#### [ABOUT THIS EXERCISE]
With the exception of the pictures, write out the data below precisely.

#### [INFORMATION PROVIDED]
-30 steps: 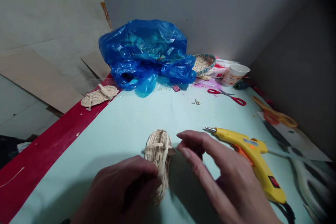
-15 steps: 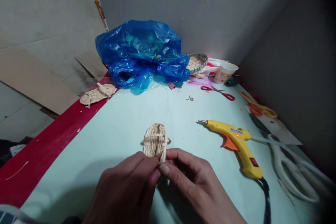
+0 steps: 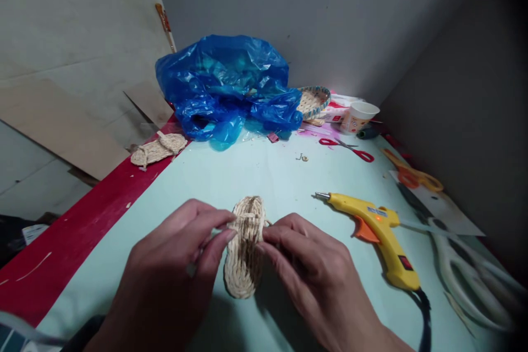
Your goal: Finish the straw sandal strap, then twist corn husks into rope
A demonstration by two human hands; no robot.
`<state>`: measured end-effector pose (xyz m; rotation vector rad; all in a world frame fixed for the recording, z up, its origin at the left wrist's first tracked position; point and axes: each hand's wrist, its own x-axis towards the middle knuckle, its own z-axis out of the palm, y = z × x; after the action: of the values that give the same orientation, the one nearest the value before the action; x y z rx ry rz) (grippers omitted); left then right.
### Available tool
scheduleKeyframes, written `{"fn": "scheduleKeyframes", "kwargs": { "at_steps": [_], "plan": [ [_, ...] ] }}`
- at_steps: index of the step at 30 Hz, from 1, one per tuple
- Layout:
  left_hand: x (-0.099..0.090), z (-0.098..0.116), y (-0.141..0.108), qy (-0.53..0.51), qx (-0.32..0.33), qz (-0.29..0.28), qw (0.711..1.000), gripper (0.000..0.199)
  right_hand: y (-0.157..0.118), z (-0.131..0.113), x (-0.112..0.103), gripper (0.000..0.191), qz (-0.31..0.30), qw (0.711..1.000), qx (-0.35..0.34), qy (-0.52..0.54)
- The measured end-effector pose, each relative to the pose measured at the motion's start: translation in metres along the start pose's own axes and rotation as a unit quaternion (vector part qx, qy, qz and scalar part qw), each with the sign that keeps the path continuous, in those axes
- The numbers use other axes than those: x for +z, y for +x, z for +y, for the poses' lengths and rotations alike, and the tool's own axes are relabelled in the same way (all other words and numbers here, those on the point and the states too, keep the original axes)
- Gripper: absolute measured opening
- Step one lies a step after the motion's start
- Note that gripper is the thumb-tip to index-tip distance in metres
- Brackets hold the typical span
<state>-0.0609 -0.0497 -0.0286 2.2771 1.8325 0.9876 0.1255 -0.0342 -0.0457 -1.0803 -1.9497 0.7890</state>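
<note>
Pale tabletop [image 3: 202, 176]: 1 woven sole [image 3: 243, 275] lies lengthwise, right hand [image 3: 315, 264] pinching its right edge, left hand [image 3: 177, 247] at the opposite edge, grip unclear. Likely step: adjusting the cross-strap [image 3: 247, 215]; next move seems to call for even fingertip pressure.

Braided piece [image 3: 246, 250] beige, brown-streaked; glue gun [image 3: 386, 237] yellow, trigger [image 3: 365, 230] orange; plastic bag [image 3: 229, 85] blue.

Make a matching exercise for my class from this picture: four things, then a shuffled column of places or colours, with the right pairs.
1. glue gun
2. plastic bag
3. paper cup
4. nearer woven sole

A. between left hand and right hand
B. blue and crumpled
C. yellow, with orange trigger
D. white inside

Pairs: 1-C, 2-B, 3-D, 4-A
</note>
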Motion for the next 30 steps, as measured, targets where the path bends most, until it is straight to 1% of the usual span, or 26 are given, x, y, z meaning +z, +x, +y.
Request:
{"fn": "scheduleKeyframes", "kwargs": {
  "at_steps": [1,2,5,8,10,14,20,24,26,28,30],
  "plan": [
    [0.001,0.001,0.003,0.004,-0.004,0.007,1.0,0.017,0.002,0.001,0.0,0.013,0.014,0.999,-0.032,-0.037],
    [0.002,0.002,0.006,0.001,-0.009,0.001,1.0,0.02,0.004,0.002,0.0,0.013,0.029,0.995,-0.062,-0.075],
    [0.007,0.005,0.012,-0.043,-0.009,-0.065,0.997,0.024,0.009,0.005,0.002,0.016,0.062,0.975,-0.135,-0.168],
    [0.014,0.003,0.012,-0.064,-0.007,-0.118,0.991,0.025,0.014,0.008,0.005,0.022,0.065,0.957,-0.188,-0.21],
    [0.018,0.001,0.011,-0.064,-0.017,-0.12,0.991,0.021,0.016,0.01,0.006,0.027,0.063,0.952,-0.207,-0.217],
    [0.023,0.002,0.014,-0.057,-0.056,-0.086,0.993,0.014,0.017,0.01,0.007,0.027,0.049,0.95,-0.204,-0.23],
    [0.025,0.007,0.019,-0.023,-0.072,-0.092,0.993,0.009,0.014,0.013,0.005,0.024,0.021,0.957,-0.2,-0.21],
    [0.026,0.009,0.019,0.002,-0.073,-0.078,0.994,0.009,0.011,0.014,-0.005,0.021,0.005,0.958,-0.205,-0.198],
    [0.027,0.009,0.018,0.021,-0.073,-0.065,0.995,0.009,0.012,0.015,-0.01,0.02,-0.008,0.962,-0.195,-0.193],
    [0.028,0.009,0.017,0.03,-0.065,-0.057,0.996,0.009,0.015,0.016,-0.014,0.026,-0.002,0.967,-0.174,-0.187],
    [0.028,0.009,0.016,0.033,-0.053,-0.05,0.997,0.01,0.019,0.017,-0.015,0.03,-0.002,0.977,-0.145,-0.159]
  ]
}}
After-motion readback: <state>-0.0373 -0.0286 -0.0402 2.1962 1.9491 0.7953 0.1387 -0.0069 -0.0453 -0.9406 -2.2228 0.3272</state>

#### [WRITTEN SOLUTION]
-30 steps: 
-15 steps: 
+0 steps: 
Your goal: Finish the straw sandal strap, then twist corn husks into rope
A demonstration by two human hands; no robot.
`<state>`: measured end-effector pose (xyz m; rotation vector rad; all in a world frame fixed for the recording, z up, its origin at the left wrist's first tracked position; point and axes: each hand's wrist, its own x-axis towards the middle knuckle, its own z-axis out of the palm, y = z × x; after the action: of the values that give the same orientation, the one nearest the value before the action; x y z rx ry rz) (grippers omitted); left then right.
### Available tool
scheduleKeyframes, written `{"fn": "scheduleKeyframes", "kwargs": { "at_steps": [_], "plan": [ [_, ...] ] }}`
- at_steps: index of the step at 30 Hz, from 1, one per tuple
- Layout:
  left_hand: x (-0.099..0.090), z (-0.098..0.116), y (-0.141..0.108), qy (-0.53..0.51), qx (-0.32..0.33), qz (-0.29..0.28), qw (0.711..1.000), gripper (0.000..0.199)
  right_hand: y (-0.157..0.118), z (-0.131..0.113), x (-0.112..0.103), gripper (0.000..0.191), qz (-0.31..0.30), qw (0.711..1.000), qx (-0.35..0.34), qy (-0.52..0.54)
- The measured end-effector pose, each relative to the pose measured at the motion's start: translation in metres along the start pose's own axes and rotation as a unit quaternion (vector part qx, qy, qz and scalar part qw), each with the sign that keeps the path continuous, in those axes
- The numbers use other axes than those: x for +z, y for +x, z for +y, for the poses' lengths and rotations alike, and the tool's own axes are relabelled in the same way (all other words and numbers here, those on the point and the states too, keep the original axes)
- Gripper: absolute measured opening
- Step one lies a step after the motion's start
- Note that gripper is the thumb-tip to index-tip distance in metres
- Brackets hold the typical span
<state>-0.0609 -0.0497 -0.0286 2.2771 1.8325 0.9876 0.1255 -0.0342 -0.0457 -1.0803 -1.9497 0.7890</state>
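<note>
Pale tabletop [image 3: 202, 176]: 1 woven sole [image 3: 243, 275] lies lengthwise, right hand [image 3: 315, 264] pinching its right edge, left hand [image 3: 177, 247] at the opposite edge, grip unclear. Likely step: adjusting the cross-strap [image 3: 247, 215]; next move seems to call for even fingertip pressure.

Braided piece [image 3: 246, 250] beige, brown-streaked; glue gun [image 3: 386, 237] yellow, trigger [image 3: 365, 230] orange; plastic bag [image 3: 229, 85] blue.

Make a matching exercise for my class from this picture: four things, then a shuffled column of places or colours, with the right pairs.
1. glue gun
2. plastic bag
3. paper cup
4. nearer woven sole

A. between left hand and right hand
B. blue and crumpled
C. yellow, with orange trigger
D. white inside

Pairs: 1-C, 2-B, 3-D, 4-A
</note>
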Motion for the next 30 steps, as measured, targets where the path bends most, until it is straight to 1% of the usual span, or 26 are given, x, y, z meaning +z, +x, +y.
Request:
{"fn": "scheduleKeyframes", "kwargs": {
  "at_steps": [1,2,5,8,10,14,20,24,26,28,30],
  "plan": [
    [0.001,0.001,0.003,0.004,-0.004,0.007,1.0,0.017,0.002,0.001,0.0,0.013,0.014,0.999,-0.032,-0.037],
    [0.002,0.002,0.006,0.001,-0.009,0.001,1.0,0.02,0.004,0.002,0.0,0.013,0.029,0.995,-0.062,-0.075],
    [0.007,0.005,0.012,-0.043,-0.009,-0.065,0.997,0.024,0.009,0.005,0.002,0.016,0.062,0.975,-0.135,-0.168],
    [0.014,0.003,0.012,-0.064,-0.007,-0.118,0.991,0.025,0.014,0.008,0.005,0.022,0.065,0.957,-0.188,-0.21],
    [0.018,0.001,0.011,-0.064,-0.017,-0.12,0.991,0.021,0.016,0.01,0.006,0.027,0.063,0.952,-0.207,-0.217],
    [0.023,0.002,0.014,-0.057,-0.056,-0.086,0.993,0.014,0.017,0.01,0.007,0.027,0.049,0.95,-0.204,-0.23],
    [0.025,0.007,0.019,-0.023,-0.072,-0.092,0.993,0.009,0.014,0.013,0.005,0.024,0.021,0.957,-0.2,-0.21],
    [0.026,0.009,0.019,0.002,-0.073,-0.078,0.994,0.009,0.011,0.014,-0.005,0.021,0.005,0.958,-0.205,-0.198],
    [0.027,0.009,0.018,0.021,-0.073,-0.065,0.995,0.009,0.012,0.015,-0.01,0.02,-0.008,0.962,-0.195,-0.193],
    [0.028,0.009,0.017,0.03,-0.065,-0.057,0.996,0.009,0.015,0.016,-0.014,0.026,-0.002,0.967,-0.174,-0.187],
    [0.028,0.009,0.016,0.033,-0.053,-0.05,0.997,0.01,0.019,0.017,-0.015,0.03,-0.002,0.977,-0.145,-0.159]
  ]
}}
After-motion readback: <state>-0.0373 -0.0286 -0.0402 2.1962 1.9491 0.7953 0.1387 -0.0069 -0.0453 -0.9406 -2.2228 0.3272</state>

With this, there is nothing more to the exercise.